If magnesium is involved in so many various functions, guess what would happen if you were magnesium deficient? You’re right; you’d be plagued with an array of symptoms that may not appear to be inter-connected.
Plus magnesium deficiency is associated with various lethal chronic diseases such as:
- Diabetes which further worsens magnesium deficiency
- Cardiovascular disease
So, could YOU be deficient in magnesium?
Probably. After all, about 70 to 80 percent of the population is deficient in magnesium. But don’t take my word for it – go through the following signs that could indicate a magnesium deficiency and see which one(s) apply to you.
If you regularly experience at least two of the above symptoms, it is likely that you have a deficiency:
- Anxiety and panic attacks
- Bowel issues including constipation, diarrhea, alternating constipation and diarrhea, IBS, Crohn’s disease, colitis, undigested fat in stool
- Calf, foot and toe cramps
- Chronic fatigue or feeling exhausted all the time
- Chronic neck and back pain
- Cold extremities or numbness
- Diabetes (any type) or uncontrolled blood sugar levels
- Difficulty concentrating
- Trouble falling and staying asleep
- Eye twitches or involuntary eye movements
- Facial tics
- Food cravings especially carbohydrates, chocolate, salt, and fast food
- Heart disease
- Irregular heart beat
- Parathyroid hyperactivity
- Premenstrual syndrome (PMS), irregular menses, fertility issues, pre-eclampsia
- Raynaud’s syndrome
Don’t have any of those symptoms? Lucky you! But check out this video before deciding whether or not to watch your magnesium intake.
How are your CRP levels?
C-reactive protein (CRP) is an inflammatory marker in the blood that can help predict the risk of heart diseases.
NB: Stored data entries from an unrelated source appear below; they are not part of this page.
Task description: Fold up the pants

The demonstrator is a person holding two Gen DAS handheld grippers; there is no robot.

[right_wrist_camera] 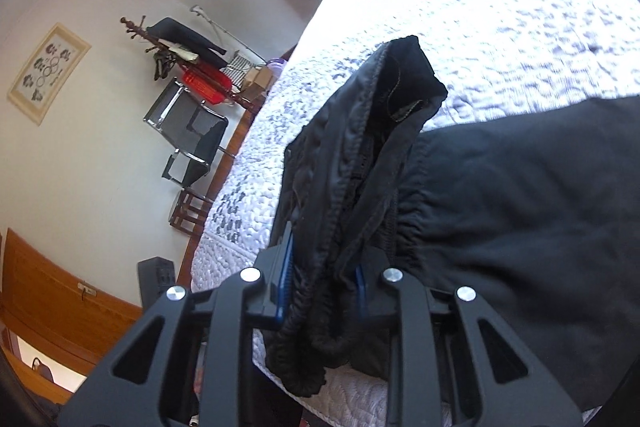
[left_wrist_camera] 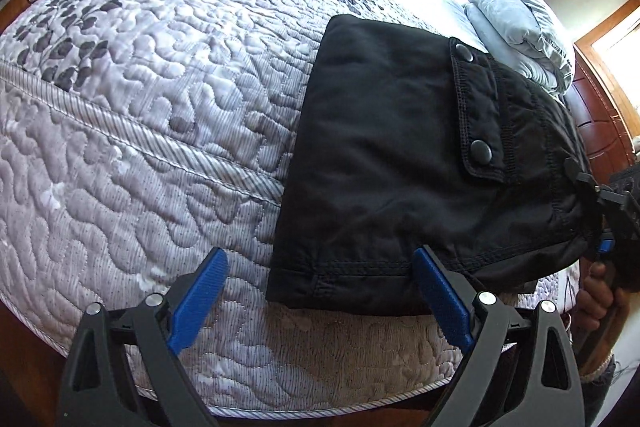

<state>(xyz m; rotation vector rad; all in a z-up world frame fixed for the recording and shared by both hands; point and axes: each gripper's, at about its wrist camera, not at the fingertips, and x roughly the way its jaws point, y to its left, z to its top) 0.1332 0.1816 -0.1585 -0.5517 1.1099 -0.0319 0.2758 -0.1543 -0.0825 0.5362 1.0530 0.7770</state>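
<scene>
While clamped, black pants (right_wrist_camera: 500,207) bunched.

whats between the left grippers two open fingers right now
In the left wrist view, the left gripper spans bare quilted mattress and the hemmed corner of the black pants.

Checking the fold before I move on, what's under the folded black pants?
The black pants lie on the grey quilted mattress, which shows around them. Any lower fabric layers are covered; the right gripper clamps the waistband.
</scene>
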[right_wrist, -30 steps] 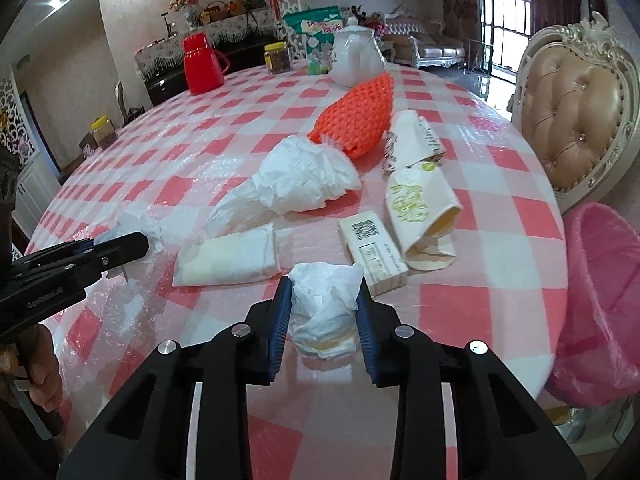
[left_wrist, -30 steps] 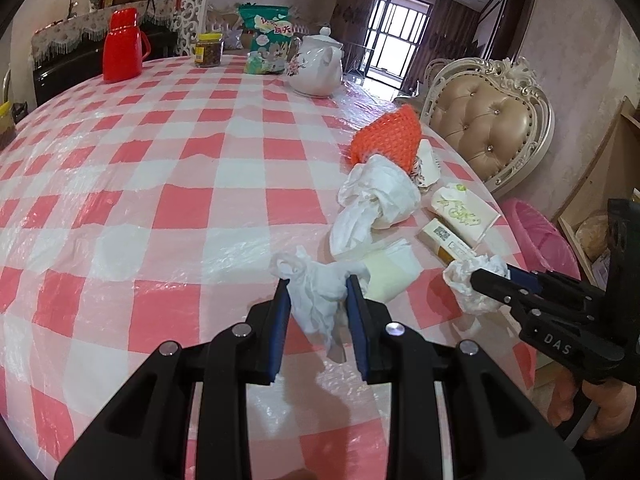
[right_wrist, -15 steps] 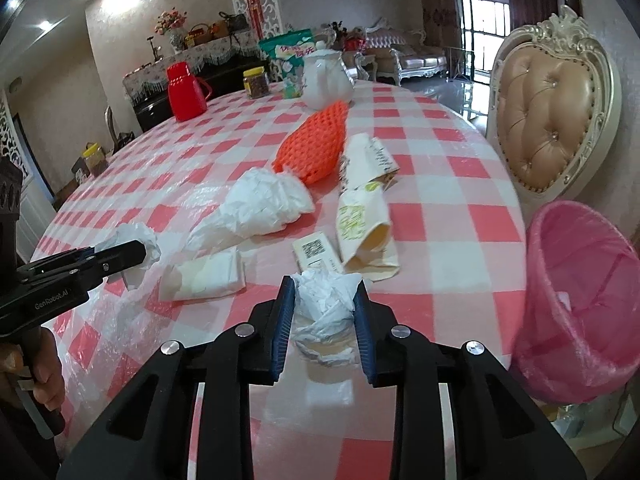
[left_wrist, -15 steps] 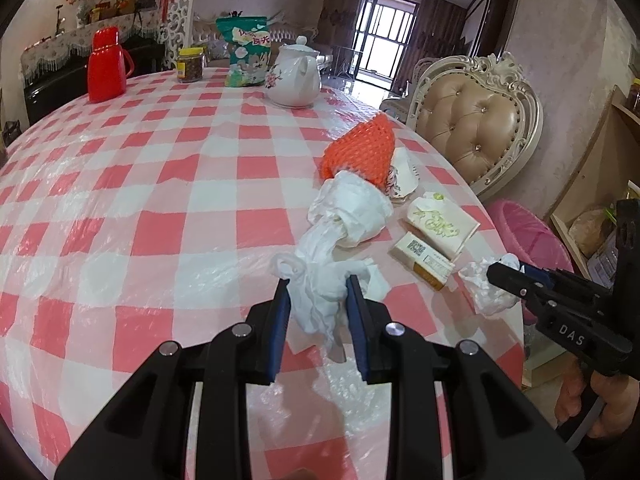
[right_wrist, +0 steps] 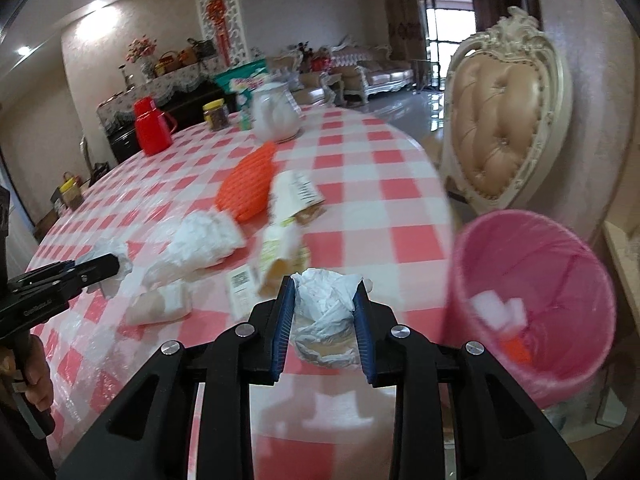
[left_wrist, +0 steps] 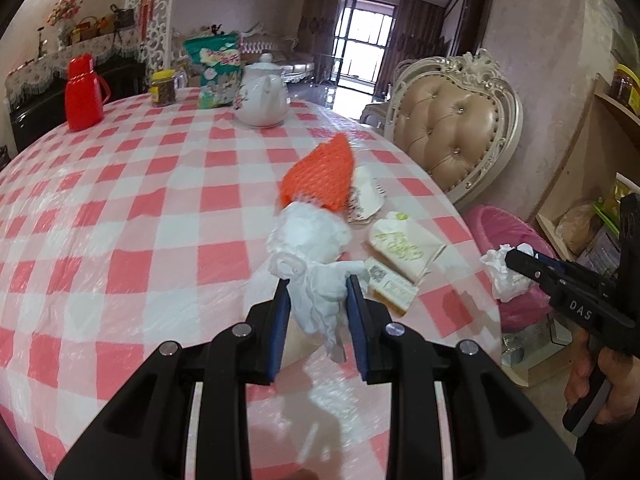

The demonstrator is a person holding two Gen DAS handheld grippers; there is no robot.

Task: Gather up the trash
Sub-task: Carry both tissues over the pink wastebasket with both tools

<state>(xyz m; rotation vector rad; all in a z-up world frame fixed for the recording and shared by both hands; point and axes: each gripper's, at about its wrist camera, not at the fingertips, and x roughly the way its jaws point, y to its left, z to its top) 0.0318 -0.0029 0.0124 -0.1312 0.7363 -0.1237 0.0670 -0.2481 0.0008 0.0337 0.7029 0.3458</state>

Elevated blood levels of CRP mean greater risks of heart attacks and strokes.
Wondering what CRP levels have to do with magnesium? Well, magnesium deficiency can cause levels of C-reactive protein (CRP) to increase! In fact, in one study, researchers reported that adults with low magnesium intake were 1.48 to 1.75 times more likely to have high levels of CRP. This provides yet another reason why individuals with low magnesium intake are more vulnerable to heart disease.
Could your lifestyle cause magnesium deficiency?
The following questions will help you determine which lifestyle factors may predispose you to a magnesium deficiency:
- Do you take medications like proton pump inhibitors, antacids, diuretics, insulin, birth control pills, heart medication, asthma drugs like corticosteroids or estrogen replacement therapy? These drugs are known to decrease the body’s stores of magnesium by promoting excretion of the mineral through the kidneys.
- Do you regularly consume alcoholic beverages? Just like diuretics, alcohol consumption increases urinary losses of magnesium by as much as 260% above baseline levels! And this occurs within minutes of ingestion. Moreover, alcohol can also hinder absorption of magnesium in the digestive tract.
- Do you consume sodas at least once a week? Drinking carbonated beverages is akin to flushing magnesium out of your system. You see, these carbonated drinks usually contain salts such as phosphates which bind to magnesium in the digestive tract and reduce its absorption.
- Is your diet rich in refined sugar? Refined sugar, present in most commercial food products, increases magnesium excretion via the kidneys. And the more processed foods you consume, the less likely you are to consume ‘real’ foods containing magnesium.
- Do you feel like a zombie if you don’t get your daily dose of caffeine? Regularly consuming caffeine (from tea, coffee, energy drinks and other caffeinated beverages) throughout the day can increase urinary magnesium losses. Plus, if you have HPA-axis dysfunction, drinking coffee can further worsen your symptoms.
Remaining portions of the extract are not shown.